The application of VDD=0.4V necessitates focus on the EDA flows for delay calculation/static timing analysis and coupled noise electrical analysis – the status of the EDA enablement for N12e will be covered in a subsequent article.   (Please refer to:  http://n12e.tsmc.com.)

RF Roadmap

To support the rapidly growing 5G market, TSMC has maintained focus on RF CMOS process development, striving for enhanced device characteristics.  The current RF offerings are based on the N28HPC and N16FFC processes.

The new RF roadmap introduced N6RF, with significantly improved power and device noise factor (NF, @5.8GHz) over current devices.   Design kit enablement for N6RF will be released in 2Q21.

Non-volatile memory (NVM) Roadmap – eFlash, RRAM, and MRAM

TSMC’s current embedded flash memory IP for the N28HPC (HKMG) node is being qualified for the automotive design platform (i.e., endurance cycles and data retention at 150C) – target date is end of 2020.

For process nodes after N28, scaling of floating gate-based flash memory becomes more difficult (expensive).  The NVM roadmap transitions to Resistive (filamentary) RAM, with N22 tapeouts this year (at 125C, non-automotive grade).  Magneto-resistive RAM (MRAM) is also available for N22 tapeouts, with automotive grade qualification in 4Q20.  Further, N16 MRAM IP will be available for risk production in 4Q21.

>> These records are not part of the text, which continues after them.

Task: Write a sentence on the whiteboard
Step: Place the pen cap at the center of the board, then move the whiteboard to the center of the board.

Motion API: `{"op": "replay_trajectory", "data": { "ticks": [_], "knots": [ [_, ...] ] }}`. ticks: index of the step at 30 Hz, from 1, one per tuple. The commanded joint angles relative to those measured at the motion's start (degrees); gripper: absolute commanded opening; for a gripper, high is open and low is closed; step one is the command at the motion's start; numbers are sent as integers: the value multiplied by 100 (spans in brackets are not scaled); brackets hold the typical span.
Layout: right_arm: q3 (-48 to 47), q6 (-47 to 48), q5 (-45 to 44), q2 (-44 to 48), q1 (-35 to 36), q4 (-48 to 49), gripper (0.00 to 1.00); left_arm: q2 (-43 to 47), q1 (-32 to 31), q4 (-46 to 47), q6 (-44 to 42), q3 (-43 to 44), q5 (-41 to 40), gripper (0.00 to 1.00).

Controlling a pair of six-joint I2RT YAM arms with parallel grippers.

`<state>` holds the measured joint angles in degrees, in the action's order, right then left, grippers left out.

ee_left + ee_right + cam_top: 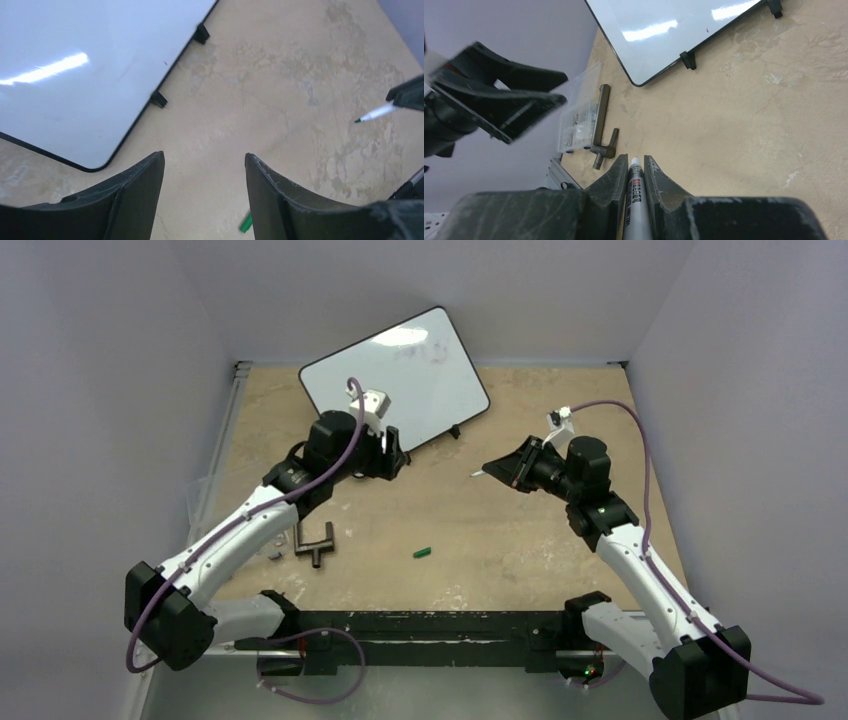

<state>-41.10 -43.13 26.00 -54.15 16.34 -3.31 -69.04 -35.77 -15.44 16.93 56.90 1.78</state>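
Currently the marker [635,197] is clamped tightly in the right gripper [635,164], its tip aimed at nine o'clock in the top view. The whiteboard [400,370] is propped at ten o'clock from that tip, with its long axis running eight to two. It is nearer the left gripper [204,157], whose fingers are parted and empty.

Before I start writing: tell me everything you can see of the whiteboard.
The whiteboard is a glossy white rectangle with rounded corners, a thin black frame and small black feet. It stands at the far side of the table, turned askew, seemingly tilted back, catching glare. No lettering shows, only faint smudges. The open left gripper hovers near its corner, apart.
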Motion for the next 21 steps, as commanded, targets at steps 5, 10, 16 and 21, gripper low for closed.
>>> {"op": "replay_trajectory", "data": {
  "ticks": [5,10,16,21],
  "knots": [
    [-15,613,-124,-91,-12,263,0,-702,1068,-1320,-626,2356,510,60],
    [-350,959,-139,-381,-8,-298,0,-1425,2056,-1605,-660,3418,1230,60],
    [-377,1123,234,-359,-8,-343,0,-2237,3106,-1085,-281,3984,2583,60],
    [-322,1153,647,-264,-8,-154,0,-3500,3394,-1507,-765,5340,3491,60]
  ]
}}
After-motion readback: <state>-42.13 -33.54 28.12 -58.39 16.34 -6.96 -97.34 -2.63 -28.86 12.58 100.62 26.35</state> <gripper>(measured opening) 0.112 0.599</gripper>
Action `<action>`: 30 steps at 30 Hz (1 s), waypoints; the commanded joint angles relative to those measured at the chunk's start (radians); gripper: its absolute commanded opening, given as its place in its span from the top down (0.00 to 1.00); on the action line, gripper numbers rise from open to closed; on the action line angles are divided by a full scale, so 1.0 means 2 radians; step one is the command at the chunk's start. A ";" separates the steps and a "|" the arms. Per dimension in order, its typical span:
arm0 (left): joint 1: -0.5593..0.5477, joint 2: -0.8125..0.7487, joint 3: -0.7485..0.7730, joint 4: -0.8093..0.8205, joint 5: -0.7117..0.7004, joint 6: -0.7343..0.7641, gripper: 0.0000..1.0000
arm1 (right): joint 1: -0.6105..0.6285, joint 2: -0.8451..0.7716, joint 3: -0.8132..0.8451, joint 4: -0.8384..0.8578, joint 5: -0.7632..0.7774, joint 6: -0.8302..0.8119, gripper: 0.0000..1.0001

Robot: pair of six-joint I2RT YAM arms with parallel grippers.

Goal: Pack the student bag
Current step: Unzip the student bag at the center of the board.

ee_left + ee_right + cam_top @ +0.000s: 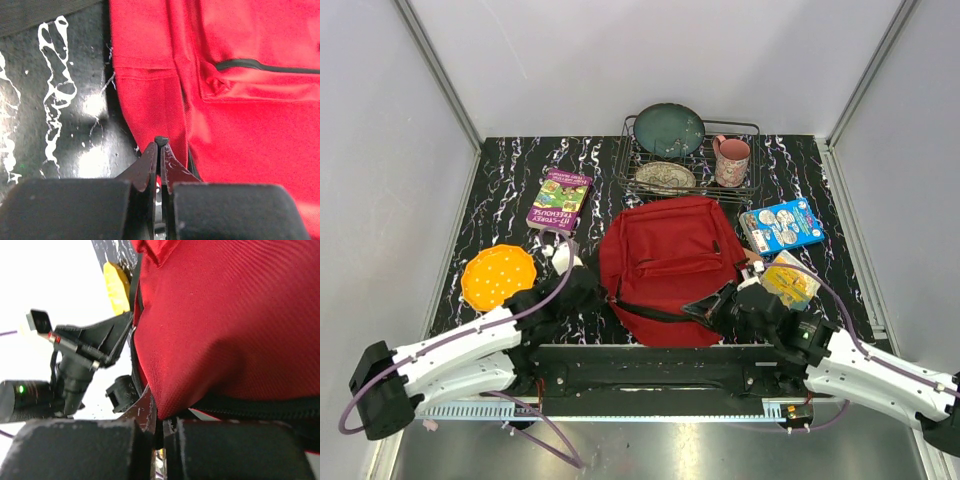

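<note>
Nearest to me, at the near edge of the table (500, 200), both of my arms reach the student bag (665, 250). The left gripper (160, 145) sits at the bag's left near side. Its fingers are pressed tight together. A small dark bit shows at the tips, but I cannot tell if it is part of the bag. The right gripper (159, 415) is at the bag's right near corner. Its fingers are tight together too, and they look like they pinch the red cloth just by the black zipper.

The bag lies flat in the middle of the table, close to the near edge. I see no open mouth on it, and nothing is inside that I can see. So I think the packing has hardly begun. The bag has to be opened first.

The things to pack lie outside. An orange plate (498, 277) is by the left edge. A yellow packet (790, 280) and a blue box (782, 226) are by the right edge. A green and purple book (560, 199) lies further back on the left. At the far edge stands a wire rack (752, 128) with a dark green plate (669, 129), a spotted dish (665, 177) and a pink mug (731, 160).

The table top is black with white squiggly lines. Plain pale walls with metal posts stand around it on three sides.
</note>
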 commanded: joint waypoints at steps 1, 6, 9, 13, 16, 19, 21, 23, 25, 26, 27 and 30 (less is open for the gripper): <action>0.064 0.053 -0.003 -0.029 -0.048 0.098 1.00 | -0.008 0.000 0.050 -0.036 0.019 -0.106 1.00; 0.091 0.111 0.021 0.001 -0.037 0.129 1.00 | -0.008 0.048 0.055 -0.006 -0.039 -0.144 1.00; 0.105 0.144 0.039 0.009 -0.044 0.147 1.00 | -0.007 0.051 0.058 0.017 -0.053 -0.160 1.00; 0.125 0.175 0.058 0.028 -0.038 0.170 1.00 | -0.007 0.056 0.086 0.016 -0.063 -0.198 1.00; 0.132 0.182 0.064 0.054 -0.034 0.190 1.00 | -0.008 0.066 0.109 0.001 -0.081 -0.222 1.00; 0.141 0.195 0.068 0.086 -0.007 0.213 1.00 | -0.007 0.067 0.117 -0.004 -0.084 -0.229 1.00; 0.145 0.205 0.075 0.090 -0.005 0.218 1.00 | -0.007 0.070 0.126 -0.003 -0.083 -0.238 1.00; 0.149 0.218 0.079 0.091 0.003 0.224 1.00 | -0.007 0.080 0.134 -0.003 -0.082 -0.249 1.00; 0.151 0.214 0.086 0.084 0.017 0.228 1.00 | -0.008 0.092 0.146 -0.004 -0.072 -0.248 1.00; 0.150 0.206 0.085 0.083 0.024 0.232 0.90 | -0.008 0.100 0.150 -0.004 -0.068 -0.251 1.00; 0.150 0.194 0.085 0.081 0.029 0.233 0.84 | -0.008 0.109 0.162 -0.006 -0.055 -0.254 1.00; 0.150 0.123 0.069 0.083 0.053 0.237 0.23 | -0.008 0.155 0.196 -0.009 -0.048 -0.271 1.00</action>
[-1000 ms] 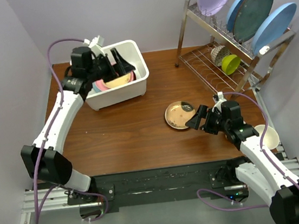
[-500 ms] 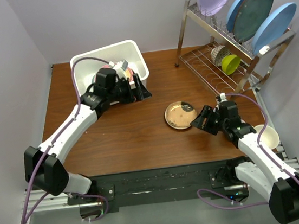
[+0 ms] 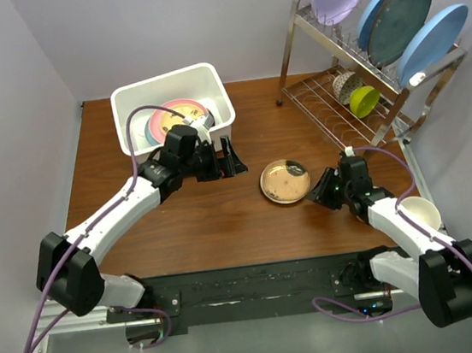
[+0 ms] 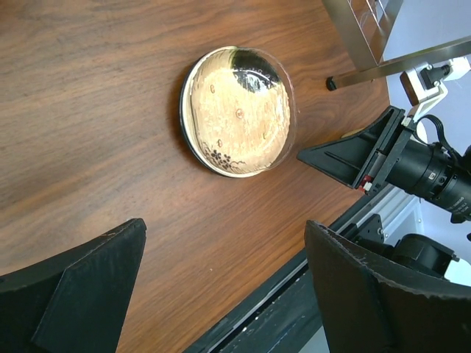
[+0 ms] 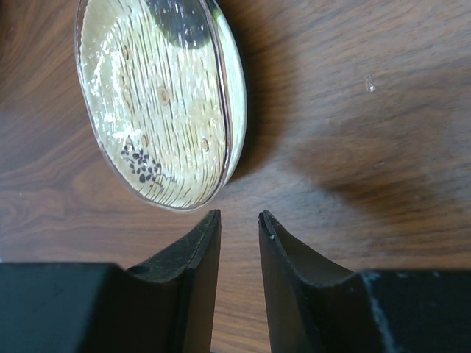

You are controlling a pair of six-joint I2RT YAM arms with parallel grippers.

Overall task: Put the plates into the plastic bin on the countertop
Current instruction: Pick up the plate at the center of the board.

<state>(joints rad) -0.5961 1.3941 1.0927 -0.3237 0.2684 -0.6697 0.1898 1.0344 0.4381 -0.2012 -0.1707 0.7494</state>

Initially, RRAM and MRAM technologies will be used as IP replacing eFlash applications – e.g., 10K+ endurance cycles.  TSMC indicated an “SRAM-like” MRAM IP offering for N16 will be available in 4Q22 – clearly, significant focus is being applied to increase MRAM endurance.  MRAM as a non-volatile, high-density L3/L4 SRAM-replacement memory cache will offer some very unique system architecture design opportunities.

Advanced process node fab capacity

To support the demand for nodes N16 to N5, 300mm wafer Gigafab capacity has experienced a CAGR of 28% from 2016 to 2020.  The fab capacity for N7 alone has grown 3.5X in just over two years, from 2018 to 2020.  Additionally, the capacity for N5 is planned for 3X growth from today to 2022.

Y.P. Chin highlighted that EUV learning from N7+ and N5 has enabled an extremely aggressive improvement in defect density (D0).  For example, refer to the innovation that TSMC has deployed for EUV mask cleaning:  link.

There are also major expansion plans for the Advanced Packaging line facilities in Tainan.

R&D Investment

A consistent theme through the presentations was the extensive investment TSMC is making in future technology R&D.   Specifically, TSMC is building a new R&D Center in Hsinchu, as depicted below.  The goal will be to enable “thousands of engineers” to work on new transistor architectures, materials, and process flows required for the nodes after N3, and “for the next twenty years” – more on these initiatives shortly.

Construction of the R&D center got underway in 1Q20, with occupancy starting in 2021.

Adjacent to the new R&D center, TSMC illustrated new fab construction in Hsinchu specifically designated for the “N2” process node.  Like the other TSMC Gigafabs – e.g., Fab 12, Fab 15, Fab 18, — the N2 fab construction will evolve in multiple phases.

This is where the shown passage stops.